Reproduce the listing below exactly, beginning with its first line and ending with the line that holds "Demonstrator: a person"; pictures are not part of the copy.

^^^^^^^^^^^^^^^^

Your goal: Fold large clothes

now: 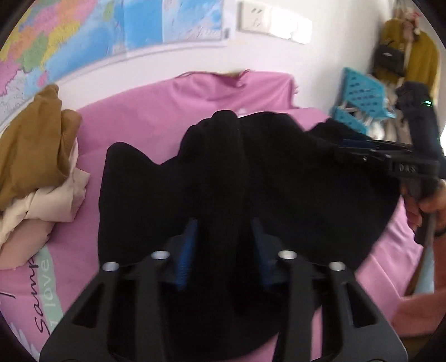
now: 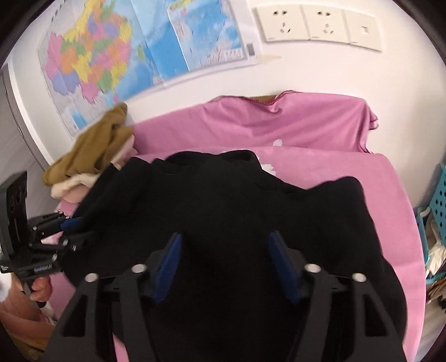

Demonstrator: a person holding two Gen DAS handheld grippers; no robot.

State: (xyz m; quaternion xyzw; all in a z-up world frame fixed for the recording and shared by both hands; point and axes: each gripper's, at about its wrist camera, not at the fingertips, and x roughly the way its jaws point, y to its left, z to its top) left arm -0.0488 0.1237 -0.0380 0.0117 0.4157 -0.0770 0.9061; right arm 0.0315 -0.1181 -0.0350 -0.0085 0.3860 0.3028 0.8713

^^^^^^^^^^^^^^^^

RESPONSE TO THE EXERCISE:
Your goal: Fold large clothes

now: 
now: 

Demonstrator: a person holding two Gen DAS handheld grippers; no robot.

The output is complete, and nothing more is needed.